What is being asked —
Could you repeat the entries below exactly, but only from the line with "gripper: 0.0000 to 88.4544" through the line with "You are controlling", and without any picture?

Dataset records:
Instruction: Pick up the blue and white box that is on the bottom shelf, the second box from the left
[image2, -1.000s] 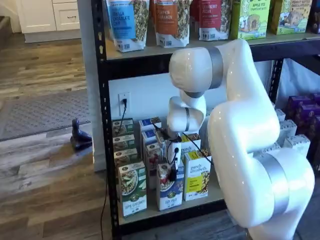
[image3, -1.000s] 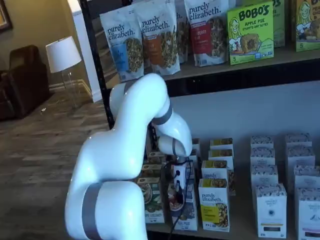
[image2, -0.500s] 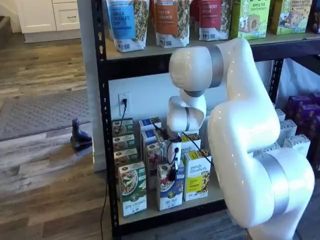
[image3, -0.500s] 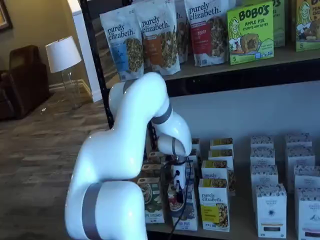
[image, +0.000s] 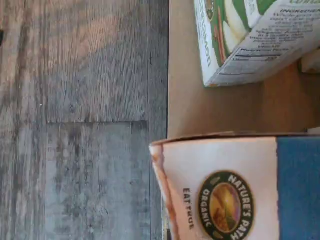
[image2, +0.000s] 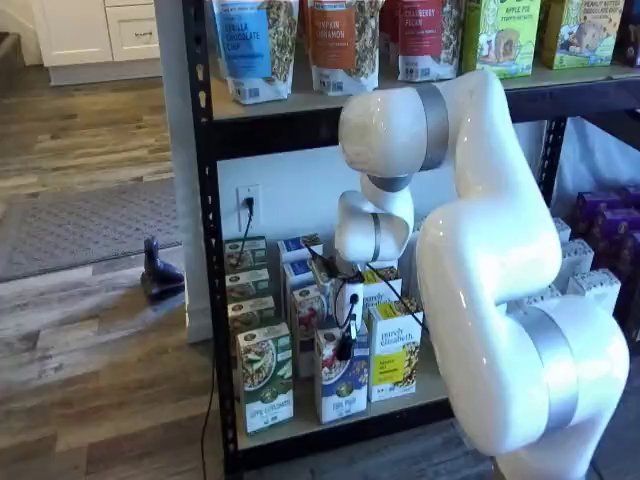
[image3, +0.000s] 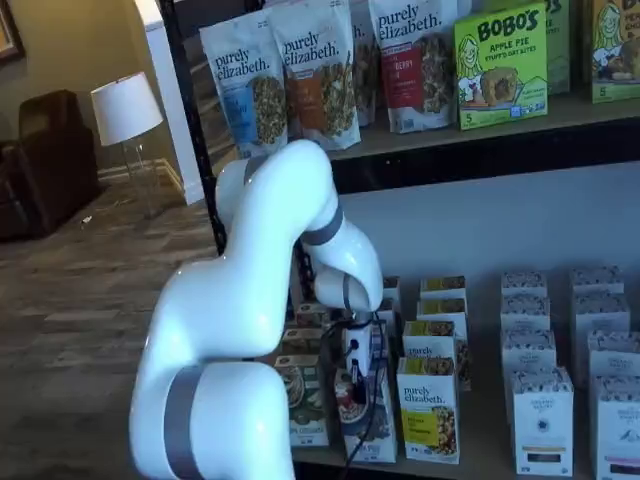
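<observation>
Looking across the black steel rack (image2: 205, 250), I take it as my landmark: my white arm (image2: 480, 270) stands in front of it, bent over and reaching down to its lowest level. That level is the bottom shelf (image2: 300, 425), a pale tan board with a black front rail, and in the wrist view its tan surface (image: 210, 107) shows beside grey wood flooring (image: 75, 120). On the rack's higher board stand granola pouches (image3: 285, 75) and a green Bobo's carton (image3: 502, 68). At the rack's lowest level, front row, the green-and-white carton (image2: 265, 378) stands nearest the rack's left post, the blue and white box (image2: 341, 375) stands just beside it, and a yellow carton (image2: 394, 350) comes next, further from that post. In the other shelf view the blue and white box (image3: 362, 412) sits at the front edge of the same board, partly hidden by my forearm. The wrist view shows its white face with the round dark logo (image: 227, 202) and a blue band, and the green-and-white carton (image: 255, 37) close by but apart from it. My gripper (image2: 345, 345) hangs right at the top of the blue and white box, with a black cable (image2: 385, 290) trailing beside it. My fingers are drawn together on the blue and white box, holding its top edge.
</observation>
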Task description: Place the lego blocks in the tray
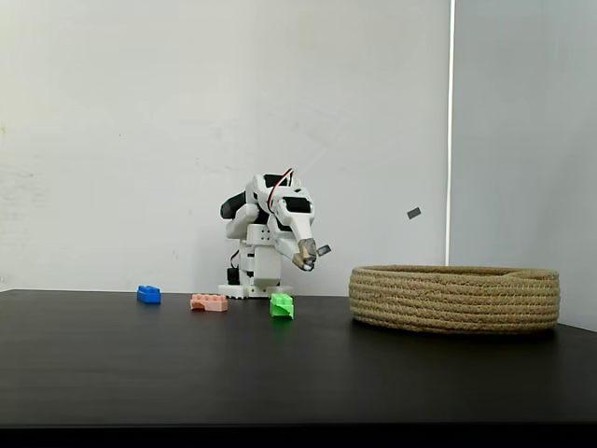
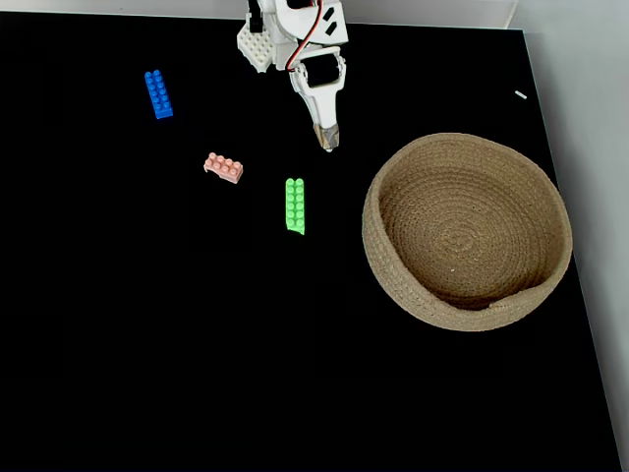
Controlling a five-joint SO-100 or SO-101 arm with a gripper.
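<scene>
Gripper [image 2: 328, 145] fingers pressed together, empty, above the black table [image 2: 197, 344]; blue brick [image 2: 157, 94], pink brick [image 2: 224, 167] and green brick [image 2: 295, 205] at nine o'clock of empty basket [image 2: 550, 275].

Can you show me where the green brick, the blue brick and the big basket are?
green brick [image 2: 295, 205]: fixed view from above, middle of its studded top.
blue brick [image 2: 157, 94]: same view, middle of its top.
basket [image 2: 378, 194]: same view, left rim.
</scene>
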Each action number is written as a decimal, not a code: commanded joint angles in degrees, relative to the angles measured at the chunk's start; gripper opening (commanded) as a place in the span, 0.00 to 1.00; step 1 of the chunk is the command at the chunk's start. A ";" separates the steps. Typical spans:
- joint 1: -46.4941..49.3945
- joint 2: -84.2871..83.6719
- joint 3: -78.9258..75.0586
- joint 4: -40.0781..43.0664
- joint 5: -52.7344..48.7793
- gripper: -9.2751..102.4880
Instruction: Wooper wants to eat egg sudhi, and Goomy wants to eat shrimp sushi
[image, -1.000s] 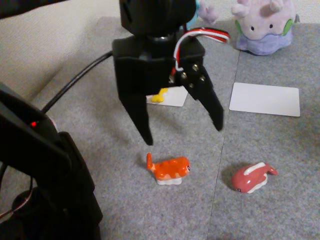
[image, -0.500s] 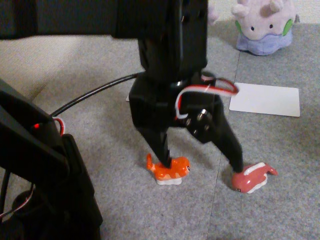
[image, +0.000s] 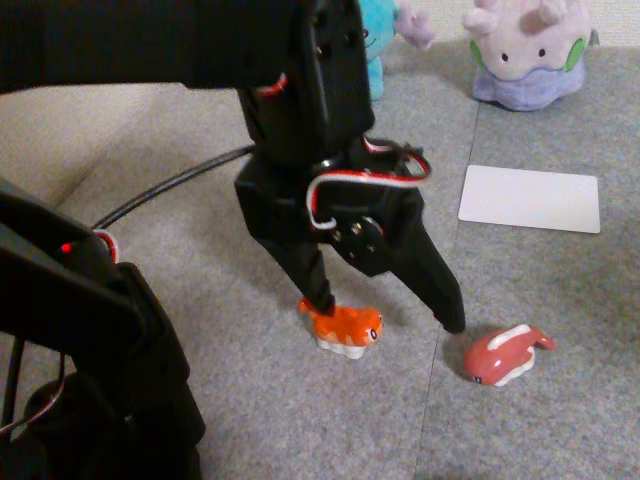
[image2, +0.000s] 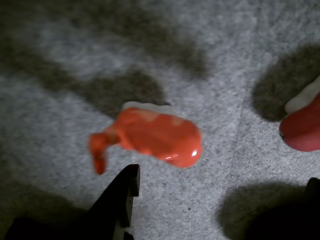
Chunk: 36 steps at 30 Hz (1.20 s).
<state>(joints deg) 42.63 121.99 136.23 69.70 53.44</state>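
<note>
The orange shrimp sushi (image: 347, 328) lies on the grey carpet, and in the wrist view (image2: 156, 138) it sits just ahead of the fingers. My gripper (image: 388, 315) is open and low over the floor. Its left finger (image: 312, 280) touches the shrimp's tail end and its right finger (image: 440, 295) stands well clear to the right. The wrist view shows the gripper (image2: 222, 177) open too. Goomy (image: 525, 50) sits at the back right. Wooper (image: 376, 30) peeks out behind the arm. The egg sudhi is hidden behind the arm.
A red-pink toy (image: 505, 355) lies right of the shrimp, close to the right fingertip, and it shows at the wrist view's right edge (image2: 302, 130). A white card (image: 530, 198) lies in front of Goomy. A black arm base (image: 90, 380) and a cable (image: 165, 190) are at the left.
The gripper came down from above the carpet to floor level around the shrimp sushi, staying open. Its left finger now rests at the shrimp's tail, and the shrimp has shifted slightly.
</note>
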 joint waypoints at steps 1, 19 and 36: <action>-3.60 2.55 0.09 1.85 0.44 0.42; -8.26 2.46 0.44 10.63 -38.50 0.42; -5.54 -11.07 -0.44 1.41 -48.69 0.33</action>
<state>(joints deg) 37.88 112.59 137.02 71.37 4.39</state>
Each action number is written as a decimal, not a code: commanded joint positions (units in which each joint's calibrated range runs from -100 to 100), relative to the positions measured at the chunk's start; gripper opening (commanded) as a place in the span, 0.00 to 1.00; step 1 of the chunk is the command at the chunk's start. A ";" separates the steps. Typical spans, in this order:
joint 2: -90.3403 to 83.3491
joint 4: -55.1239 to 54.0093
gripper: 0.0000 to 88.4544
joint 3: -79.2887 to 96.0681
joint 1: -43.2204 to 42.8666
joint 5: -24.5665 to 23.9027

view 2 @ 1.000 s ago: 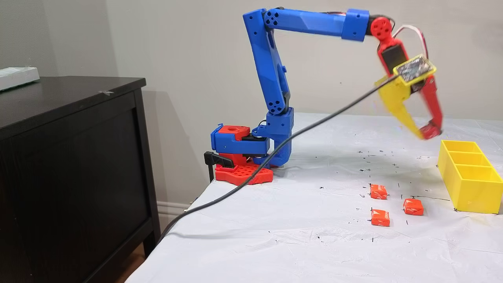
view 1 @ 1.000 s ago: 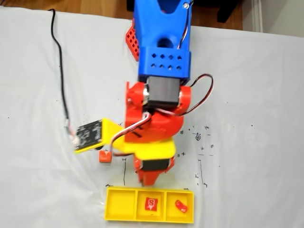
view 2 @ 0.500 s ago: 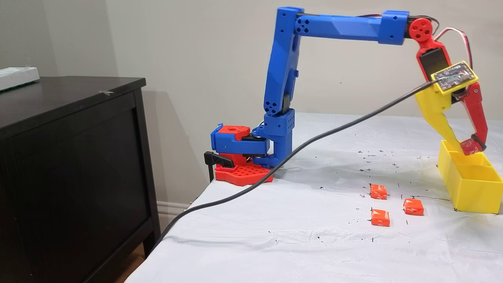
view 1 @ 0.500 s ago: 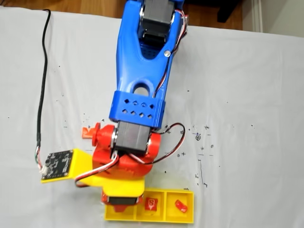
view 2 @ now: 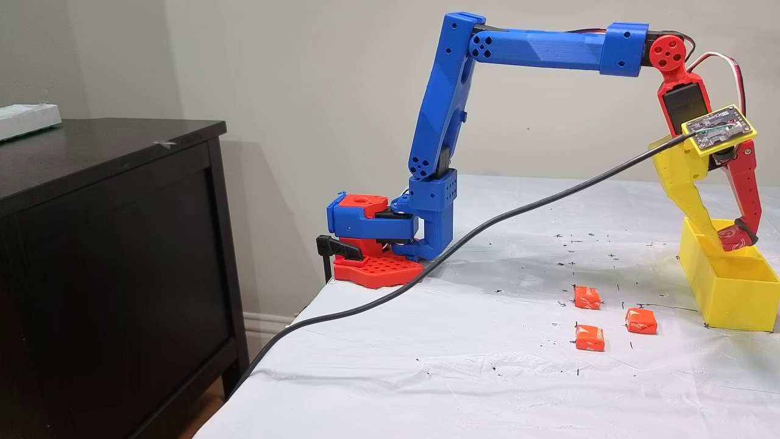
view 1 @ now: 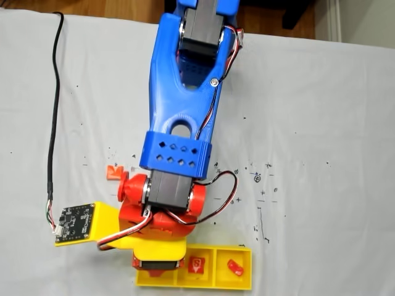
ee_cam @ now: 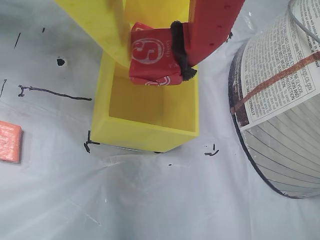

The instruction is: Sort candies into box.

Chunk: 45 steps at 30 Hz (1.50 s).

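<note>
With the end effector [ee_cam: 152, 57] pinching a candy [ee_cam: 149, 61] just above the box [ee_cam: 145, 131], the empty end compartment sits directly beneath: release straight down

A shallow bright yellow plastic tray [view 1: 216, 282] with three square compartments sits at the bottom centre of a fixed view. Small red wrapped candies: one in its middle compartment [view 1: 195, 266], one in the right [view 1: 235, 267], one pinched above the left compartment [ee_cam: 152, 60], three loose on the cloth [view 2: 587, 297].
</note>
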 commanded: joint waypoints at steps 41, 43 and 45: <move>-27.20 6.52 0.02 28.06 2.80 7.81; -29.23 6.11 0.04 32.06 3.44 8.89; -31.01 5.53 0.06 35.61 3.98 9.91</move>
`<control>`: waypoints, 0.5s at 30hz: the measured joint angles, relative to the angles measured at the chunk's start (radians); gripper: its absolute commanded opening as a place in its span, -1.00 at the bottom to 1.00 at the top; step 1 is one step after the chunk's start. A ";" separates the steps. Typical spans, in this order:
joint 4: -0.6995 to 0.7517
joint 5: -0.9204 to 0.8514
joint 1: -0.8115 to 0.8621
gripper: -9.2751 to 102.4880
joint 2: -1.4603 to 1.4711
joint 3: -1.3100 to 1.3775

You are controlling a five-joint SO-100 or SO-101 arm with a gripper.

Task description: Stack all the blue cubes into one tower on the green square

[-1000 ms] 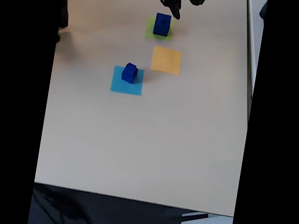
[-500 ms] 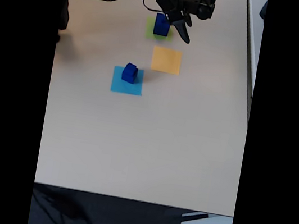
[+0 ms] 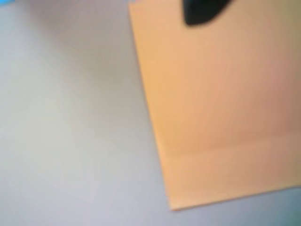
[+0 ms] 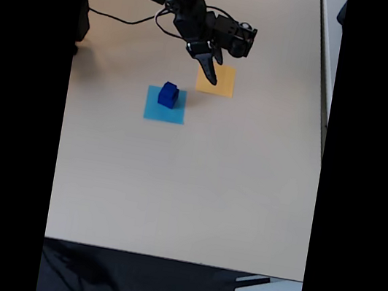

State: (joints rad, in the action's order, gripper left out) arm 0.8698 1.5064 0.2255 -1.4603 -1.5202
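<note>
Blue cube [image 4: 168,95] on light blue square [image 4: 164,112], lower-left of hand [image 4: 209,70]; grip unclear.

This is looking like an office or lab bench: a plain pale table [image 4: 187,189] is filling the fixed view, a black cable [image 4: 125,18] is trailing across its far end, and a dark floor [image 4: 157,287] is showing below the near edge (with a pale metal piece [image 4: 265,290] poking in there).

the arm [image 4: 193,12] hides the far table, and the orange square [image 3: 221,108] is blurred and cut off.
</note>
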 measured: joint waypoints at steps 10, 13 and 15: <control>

Response below —
gripper: 0.0000 to 88.4544
joint 3: -79.2887 to 96.0681
joint 1: -43.2204 to 42.8666
joint 5: -24.5665 to 23.9027

view 2 @ 1.000 s ago: 
view 1 @ 1.000 s ago: 
view 2 @ 0.500 s ago: 
view 1 @ 0.500 s ago: 
view 2 @ now: 
view 1 @ now: 
ee_cam @ now: 

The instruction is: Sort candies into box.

Chunk: 45 steps at 30 Hz (1.50 s).

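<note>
With the end effector [ee_cam: 152, 57] pinching a candy [ee_cam: 149, 61] just above the box [ee_cam: 145, 131], the empty end compartment sits directly beneath: release straight down

A shallow bright yellow plastic tray [view 1: 216, 282] with three square compartments sits at the bottom centre of a fixed view. Small red wrapped candies: one in its middle compartment [view 1: 195, 266], one in the right [view 1: 235, 267], one pinched above the left compartment [ee_cam: 152, 60], three loose on the cloth [view 2: 587, 297].
</note>
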 commanded: joint waypoints at steps 41, 43 and 45: <move>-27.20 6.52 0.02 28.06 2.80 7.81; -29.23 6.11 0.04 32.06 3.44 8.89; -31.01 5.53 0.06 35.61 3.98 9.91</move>
`<control>`: waypoints, 0.5s at 30hz: the measured joint angles, relative to the angles measured at the chunk's start (radians); gripper: its absolute commanded opening as a place in its span, -1.00 at the bottom to 1.00 at the top; step 1 is one step after the chunk's start. A ";" separates the steps. Typical spans, in this order:
joint 4: -0.6995 to 0.7517
joint 5: -0.9204 to 0.8514
joint 1: -0.8115 to 0.8621
gripper: -9.2751 to 102.4880
joint 2: -1.4603 to 1.4711
joint 3: -1.3100 to 1.3775

You are controlling a five-joint SO-100 or SO-101 arm with a gripper.

For this exercise, nothing more remains to be done.